Ethanol is a cane-based biofuel. If mills in top sugar grower Brazil use more cane to produce the fuel, they will have less of the raw material to produce sugar, a food staple and cheap source of calories for developing countries.
At1215 GMT, raw sugar price futures on the ICE exchange were up 1% at 14.23 cents per lb, having earlier gained nearly 3%, while white sugar futures rose 2.1% to $416.30 a metric ton, having earlier gained more than 3%.
World oil and natural gas prices are surging as the Iran conflict forces shutdowns of oil and gas facilities across the Middle East and disrupts shipping in the crucial Strait of Hormuz.
The sugar market fears Brazil's state-run oil firm Petrobas will at some point increase domestic gasoline prices as a consequence, said a veteran sugar industry consultant.
He added there are also fears the conflict might impact the ability of sugar refineries in the Gulf to produce white or processed sugar, by limiting their ability to import raw sugar or by making imports more costly.
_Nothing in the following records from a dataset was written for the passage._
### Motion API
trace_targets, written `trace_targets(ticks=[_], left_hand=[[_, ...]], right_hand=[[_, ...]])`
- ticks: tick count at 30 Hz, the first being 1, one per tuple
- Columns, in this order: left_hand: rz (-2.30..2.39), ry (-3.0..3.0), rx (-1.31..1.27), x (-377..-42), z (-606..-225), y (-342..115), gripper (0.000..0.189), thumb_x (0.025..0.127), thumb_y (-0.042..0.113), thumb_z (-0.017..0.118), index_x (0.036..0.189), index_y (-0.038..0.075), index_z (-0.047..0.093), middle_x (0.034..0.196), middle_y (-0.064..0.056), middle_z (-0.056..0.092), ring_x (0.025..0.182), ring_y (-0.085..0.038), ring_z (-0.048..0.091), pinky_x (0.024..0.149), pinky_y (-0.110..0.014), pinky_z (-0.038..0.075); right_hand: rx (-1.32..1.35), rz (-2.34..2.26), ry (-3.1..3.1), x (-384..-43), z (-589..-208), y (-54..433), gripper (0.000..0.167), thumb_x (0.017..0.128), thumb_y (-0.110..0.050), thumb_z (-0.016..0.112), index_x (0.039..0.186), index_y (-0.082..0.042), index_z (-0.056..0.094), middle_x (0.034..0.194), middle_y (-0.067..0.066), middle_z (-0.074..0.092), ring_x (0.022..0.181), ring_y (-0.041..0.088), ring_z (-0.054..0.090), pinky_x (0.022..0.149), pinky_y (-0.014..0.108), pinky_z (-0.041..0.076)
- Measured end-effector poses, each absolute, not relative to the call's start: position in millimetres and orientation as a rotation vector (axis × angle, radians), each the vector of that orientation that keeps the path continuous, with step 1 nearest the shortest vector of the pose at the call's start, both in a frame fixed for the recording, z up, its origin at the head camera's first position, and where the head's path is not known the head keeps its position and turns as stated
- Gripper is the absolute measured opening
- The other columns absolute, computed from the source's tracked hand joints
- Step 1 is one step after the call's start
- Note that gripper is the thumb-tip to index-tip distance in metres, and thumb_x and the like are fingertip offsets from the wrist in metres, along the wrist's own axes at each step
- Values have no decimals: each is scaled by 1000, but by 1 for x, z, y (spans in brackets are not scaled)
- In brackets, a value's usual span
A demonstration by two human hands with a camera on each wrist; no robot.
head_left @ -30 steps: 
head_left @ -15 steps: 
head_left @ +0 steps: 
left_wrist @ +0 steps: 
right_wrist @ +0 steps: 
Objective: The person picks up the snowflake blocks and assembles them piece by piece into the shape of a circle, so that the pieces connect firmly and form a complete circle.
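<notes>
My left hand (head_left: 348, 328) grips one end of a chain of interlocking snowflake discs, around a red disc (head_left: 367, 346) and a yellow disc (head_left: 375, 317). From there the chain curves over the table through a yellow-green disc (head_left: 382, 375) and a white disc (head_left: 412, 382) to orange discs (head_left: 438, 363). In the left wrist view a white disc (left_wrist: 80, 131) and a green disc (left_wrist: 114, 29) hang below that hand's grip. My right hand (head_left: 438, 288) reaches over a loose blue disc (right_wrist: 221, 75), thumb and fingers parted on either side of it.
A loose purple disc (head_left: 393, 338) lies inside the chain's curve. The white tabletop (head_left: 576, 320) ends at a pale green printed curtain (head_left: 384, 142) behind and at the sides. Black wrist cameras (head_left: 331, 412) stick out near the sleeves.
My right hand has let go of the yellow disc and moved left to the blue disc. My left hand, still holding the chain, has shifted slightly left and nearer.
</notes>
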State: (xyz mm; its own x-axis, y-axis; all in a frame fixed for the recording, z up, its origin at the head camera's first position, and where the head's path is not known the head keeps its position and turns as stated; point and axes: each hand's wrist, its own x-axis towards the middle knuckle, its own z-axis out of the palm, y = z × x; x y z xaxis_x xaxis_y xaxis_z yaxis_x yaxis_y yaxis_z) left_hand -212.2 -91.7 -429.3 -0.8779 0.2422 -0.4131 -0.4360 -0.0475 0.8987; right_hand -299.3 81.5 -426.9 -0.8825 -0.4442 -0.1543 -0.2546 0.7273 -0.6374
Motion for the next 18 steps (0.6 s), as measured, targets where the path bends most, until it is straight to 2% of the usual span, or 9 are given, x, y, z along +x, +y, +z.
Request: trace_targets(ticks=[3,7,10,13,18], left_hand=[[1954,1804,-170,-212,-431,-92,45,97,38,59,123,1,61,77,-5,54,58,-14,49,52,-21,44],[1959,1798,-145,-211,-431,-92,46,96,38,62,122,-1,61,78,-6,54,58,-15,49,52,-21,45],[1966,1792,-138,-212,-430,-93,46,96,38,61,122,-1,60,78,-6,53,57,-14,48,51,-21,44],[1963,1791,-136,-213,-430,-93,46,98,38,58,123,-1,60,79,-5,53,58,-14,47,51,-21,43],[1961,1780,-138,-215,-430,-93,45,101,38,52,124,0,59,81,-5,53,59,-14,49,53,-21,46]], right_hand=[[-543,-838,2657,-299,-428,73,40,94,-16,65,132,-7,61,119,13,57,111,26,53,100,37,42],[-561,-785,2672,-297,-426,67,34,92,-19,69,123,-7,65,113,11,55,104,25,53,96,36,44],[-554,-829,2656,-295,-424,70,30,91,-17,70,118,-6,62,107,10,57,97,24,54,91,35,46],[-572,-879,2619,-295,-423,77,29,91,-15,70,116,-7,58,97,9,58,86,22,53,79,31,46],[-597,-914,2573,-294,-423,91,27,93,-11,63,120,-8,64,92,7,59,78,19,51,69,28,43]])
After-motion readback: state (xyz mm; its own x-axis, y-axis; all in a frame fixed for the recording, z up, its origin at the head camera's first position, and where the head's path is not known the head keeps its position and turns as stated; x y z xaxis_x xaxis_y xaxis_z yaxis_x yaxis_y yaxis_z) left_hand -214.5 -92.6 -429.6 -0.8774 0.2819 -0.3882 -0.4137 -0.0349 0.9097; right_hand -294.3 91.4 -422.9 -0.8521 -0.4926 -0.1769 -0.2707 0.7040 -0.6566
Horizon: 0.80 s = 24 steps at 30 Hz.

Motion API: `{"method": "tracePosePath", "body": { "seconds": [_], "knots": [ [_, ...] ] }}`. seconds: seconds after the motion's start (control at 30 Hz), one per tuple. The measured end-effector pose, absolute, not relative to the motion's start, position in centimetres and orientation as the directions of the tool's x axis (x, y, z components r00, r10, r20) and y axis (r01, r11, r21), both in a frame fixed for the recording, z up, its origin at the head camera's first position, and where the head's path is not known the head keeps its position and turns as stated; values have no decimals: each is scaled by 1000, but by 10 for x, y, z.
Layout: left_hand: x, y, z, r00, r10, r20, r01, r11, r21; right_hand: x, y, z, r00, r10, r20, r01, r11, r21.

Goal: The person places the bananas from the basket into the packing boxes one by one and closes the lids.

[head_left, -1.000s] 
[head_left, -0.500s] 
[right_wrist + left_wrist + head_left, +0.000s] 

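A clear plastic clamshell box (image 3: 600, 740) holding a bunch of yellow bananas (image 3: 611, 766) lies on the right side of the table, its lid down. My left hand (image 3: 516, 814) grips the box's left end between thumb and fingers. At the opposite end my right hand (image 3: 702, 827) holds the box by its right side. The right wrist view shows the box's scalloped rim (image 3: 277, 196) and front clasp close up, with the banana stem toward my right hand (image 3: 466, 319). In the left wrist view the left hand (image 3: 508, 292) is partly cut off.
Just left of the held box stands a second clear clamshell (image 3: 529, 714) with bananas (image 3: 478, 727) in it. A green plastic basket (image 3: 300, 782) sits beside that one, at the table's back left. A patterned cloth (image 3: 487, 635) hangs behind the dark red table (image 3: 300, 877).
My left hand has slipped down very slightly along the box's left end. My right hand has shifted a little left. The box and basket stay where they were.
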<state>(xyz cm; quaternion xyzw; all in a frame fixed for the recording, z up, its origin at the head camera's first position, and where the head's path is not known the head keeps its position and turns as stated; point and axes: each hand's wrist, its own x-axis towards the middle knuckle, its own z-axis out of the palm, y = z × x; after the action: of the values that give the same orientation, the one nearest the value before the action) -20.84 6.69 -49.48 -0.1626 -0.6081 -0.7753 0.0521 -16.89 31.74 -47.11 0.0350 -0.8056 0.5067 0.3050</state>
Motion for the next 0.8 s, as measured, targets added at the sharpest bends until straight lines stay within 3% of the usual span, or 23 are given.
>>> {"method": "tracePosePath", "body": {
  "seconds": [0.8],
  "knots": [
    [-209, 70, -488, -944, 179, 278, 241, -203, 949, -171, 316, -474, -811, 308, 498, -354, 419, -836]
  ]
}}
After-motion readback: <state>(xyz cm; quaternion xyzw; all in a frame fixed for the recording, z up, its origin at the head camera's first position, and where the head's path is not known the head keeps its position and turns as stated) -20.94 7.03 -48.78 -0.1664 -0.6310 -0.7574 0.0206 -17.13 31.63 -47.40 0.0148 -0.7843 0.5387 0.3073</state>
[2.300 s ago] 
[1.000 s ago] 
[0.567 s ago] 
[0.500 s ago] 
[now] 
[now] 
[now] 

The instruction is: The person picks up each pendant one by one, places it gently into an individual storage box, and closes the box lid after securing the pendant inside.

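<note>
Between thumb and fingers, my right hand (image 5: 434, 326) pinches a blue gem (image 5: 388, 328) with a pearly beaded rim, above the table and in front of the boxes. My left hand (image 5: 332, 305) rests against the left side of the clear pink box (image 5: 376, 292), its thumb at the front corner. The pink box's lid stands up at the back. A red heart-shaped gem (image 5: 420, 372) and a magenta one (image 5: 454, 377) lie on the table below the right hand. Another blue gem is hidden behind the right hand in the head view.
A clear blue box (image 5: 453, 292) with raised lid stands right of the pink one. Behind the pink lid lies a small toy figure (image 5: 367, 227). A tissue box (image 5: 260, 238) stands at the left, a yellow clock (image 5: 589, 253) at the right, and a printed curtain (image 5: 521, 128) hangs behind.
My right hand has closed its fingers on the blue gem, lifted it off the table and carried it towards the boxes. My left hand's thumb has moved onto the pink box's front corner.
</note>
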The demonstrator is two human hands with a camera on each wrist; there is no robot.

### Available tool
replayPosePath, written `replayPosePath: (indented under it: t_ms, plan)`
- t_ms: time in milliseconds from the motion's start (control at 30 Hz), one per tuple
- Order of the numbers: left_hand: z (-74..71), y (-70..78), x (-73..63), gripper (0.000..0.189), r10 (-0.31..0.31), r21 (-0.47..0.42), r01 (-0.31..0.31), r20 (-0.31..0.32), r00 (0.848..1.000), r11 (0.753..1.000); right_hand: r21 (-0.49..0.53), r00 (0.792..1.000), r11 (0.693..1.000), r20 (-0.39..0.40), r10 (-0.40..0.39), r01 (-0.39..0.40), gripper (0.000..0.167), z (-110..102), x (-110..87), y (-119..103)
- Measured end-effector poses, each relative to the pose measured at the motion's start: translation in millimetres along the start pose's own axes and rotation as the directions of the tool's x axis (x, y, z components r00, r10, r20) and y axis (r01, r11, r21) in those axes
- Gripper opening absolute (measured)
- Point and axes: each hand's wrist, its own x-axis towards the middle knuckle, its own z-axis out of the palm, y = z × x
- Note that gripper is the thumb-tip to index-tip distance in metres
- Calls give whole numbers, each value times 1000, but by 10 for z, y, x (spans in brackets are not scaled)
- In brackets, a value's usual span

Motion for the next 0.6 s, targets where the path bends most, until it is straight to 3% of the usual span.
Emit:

If the war drags on however, it would threaten global growth and boost inflation, which could in turn cap sugar price gains by hurting demand for the sweetener.
In other soft commodities, London cocoa rose 1.8% to 2,094 pounds per ton, after closing down 10% last week; New York cocoa rose 2.7% to $2,967/t; arabica coffee slipped 0.3% to $2.7995 per lb while robusta coffee rose 2.5% to $3,713/t.